Ikolom.Jakarta – Dosen Ilmu Politik Universitas Indonesia Dr Cecep Hidayat mengatakan sistem demokrasi yang kini dianut harus terus dijaga agar tidak terlarut dalam propaganda sistem khilafah, dengan narasi bahwa demonstrasi merupakan bukti gagalnya demokrasi dan solusinya adalah khilafah.
Ia menilai, gelombang demonstrasi yang terjadi di sejumlah wilayah Indonesia pada akhir Agustus 2025 sejatinya berangkat dari tuntutan atas kesejahteraan dan penegakan hukum. Namun, isu tersebut kemudian dipelintir oleh jaringan kelompok radikal menjadi narasi bahwa “demokrasi gagal” dan solusinya adalah “khilafah”. Dilansir dari Antara, Rabu (10/9/2025).
“Kalau kita bicara dalam perspektif ilmu politik, kualitas demokrasi justru diuji pada saat menghadapi krisis. Bagaimana negara menyalurkan aspirasi publik dan memperbaiki kelemahannya, itu jauh lebih penting ketimbang mengganti sistem yang sudah ada,” kata Cecep di Jakarta, Rabu.
Menurut dia, pola propaganda tersebut merupakan cara klasik kelompok radikal dalam memanfaatkan keresahan sosial. Klaim bahwa demokrasi gagal dan perlu diganti dengan khilafah tidak mencerminkan analisis yang objektif, melainkan upaya memanfaatkan momentum demi memperluas pengaruh ideologi mereka.

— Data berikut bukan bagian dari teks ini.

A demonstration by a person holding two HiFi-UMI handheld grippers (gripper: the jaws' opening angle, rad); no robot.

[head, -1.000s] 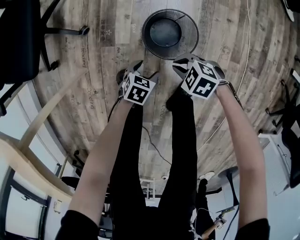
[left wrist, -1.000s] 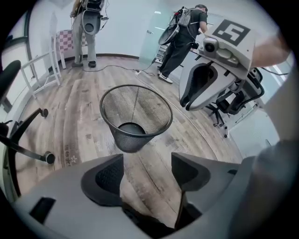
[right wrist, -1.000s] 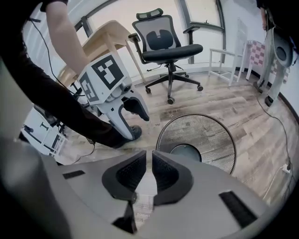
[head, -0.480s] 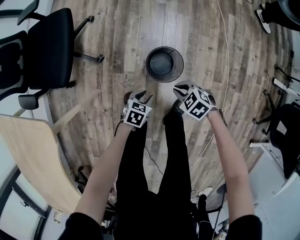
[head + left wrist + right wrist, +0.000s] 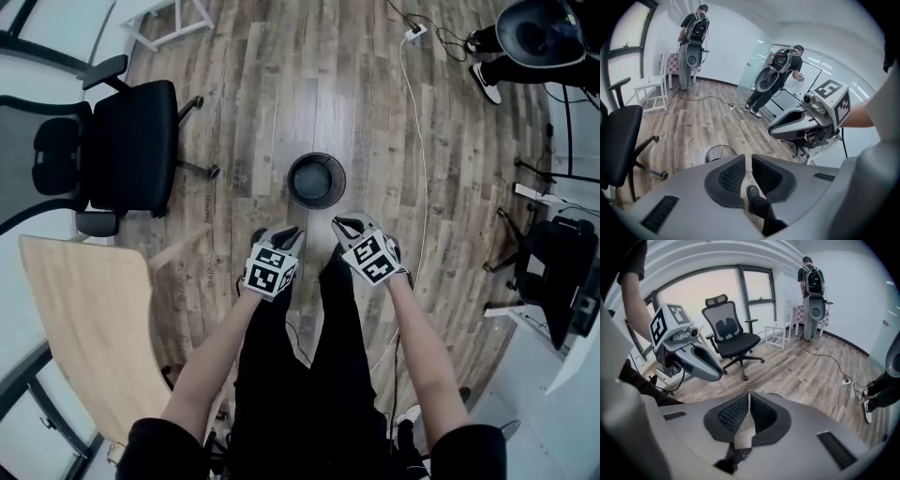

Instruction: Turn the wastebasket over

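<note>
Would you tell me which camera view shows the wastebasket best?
The head view: the wastebasket shows whole from above, open rim up, on the wooden floor. The left gripper view shows only part of it above the jaws; the right gripper view shows at most a sliver.

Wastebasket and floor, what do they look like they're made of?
The wastebasket looks like dark metal mesh with a matte finish. Its wall seems partly see-through in the left gripper view, though it could be plastic. The floor is grey-brown planks with visible grain, seams and low sheen. Whether wood or laminate, I can't tell.
</note>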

Kerusuhan yang menyertai aksi protes bahkan sampai menimbulkan korban jiwa, lanjut Cecep, menjadi celah bagi pihak-pihak yang berkepentingan, termasuk jaringan radikal. Dengan membungkus narasi “demokrasi gagal”, kelompok ini berusaha menciptakan simpati semu agar ideologi khilafah dianggap solusi atas masalah bangsa.

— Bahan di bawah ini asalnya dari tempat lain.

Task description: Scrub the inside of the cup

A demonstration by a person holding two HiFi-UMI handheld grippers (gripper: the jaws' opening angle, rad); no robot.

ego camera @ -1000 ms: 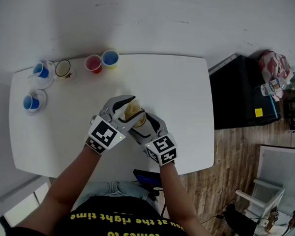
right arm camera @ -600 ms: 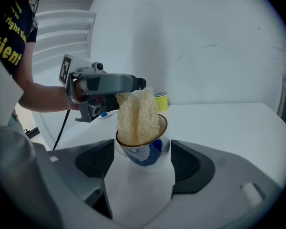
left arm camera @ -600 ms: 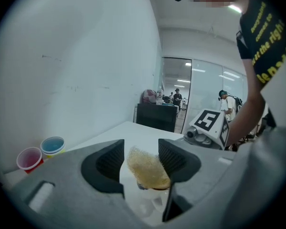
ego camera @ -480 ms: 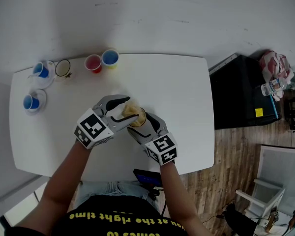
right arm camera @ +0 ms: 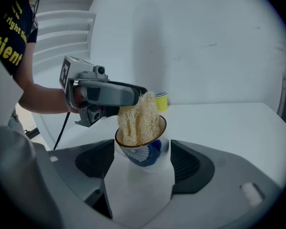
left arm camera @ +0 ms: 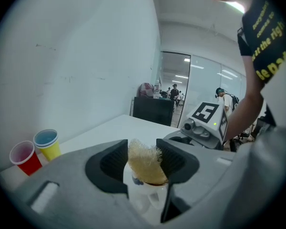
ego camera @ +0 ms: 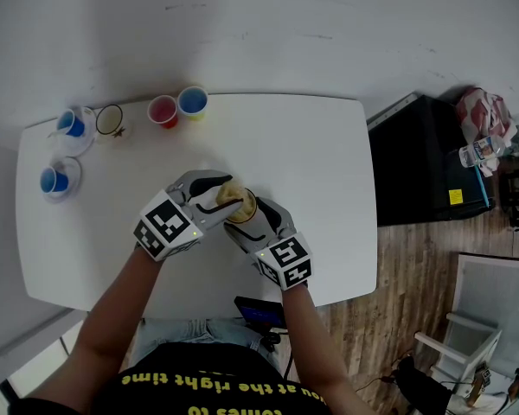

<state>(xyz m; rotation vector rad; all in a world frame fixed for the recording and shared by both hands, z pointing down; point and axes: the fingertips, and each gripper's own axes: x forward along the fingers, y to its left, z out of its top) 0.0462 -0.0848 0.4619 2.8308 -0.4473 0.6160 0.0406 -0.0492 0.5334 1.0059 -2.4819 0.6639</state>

Ia menilai narasi semacam itu sama sekali tidak menyentuh akar persoalan sebenarnya. Pengamat isu politik, pertahanan, dan keamanan itu juga menyoroti ancaman yang timbul bila masyarakat terbawa arus propaganda tersebut.
Demonstrasi yang berujung anarkisme berpotensi meluas menjadi konflik horizontal, mengingat banyaknya ajakan penjarahan, provokasi kekerasan, hingga penghakiman sepihak terhadap kelompok masyarakat yang dianggap “bersalah” dalam kerangka berpikir radikal.

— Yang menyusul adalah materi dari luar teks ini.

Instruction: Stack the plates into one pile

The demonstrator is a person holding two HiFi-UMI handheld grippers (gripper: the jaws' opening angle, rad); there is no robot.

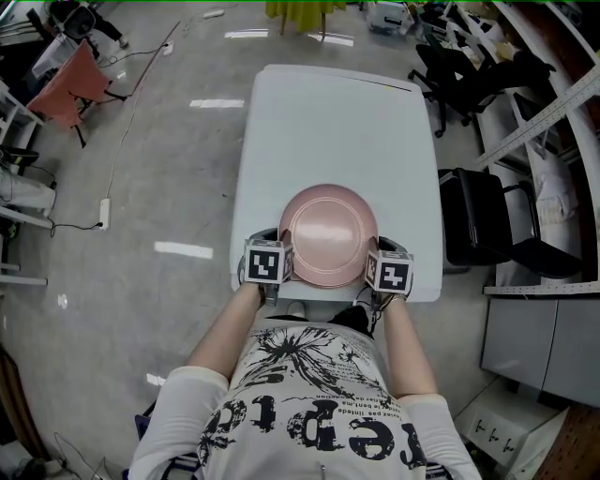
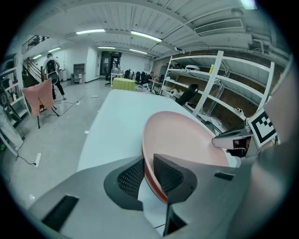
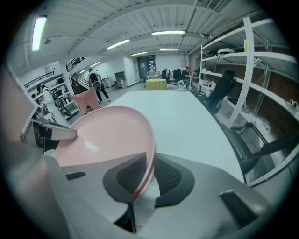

Sebagai langkah memperkuat sistem demokrasi, Cecep mendorong pemerintah untuk memperbaiki mekanisme penyaluran aspirasi rakyat. Ruang partisipasi publik, katanya, harus dibuka selebar-lebarnya agar masyarakat merasa suaranya benar-benar dihargai tanpa harus turun ke jalan dengan risiko korban jiwa.
Menurut dia, demokrasi hanya akan bertahan jika masyarakat percaya bahwa aspirasi mereka memiliki saluran yang jelas.
Cecep pun berharap Indonesia tidak mundur ke belakang seperti banyak negara lain yang jatuh kembali ke otoritarianisme setelah gelombang demonstrasi besar akibat ketidakpuasan publik.
“Kita sudah memilih jalan demokrasi sejak 1999, dan itu adalah komitmen yang harus dijaga,” ujarnya.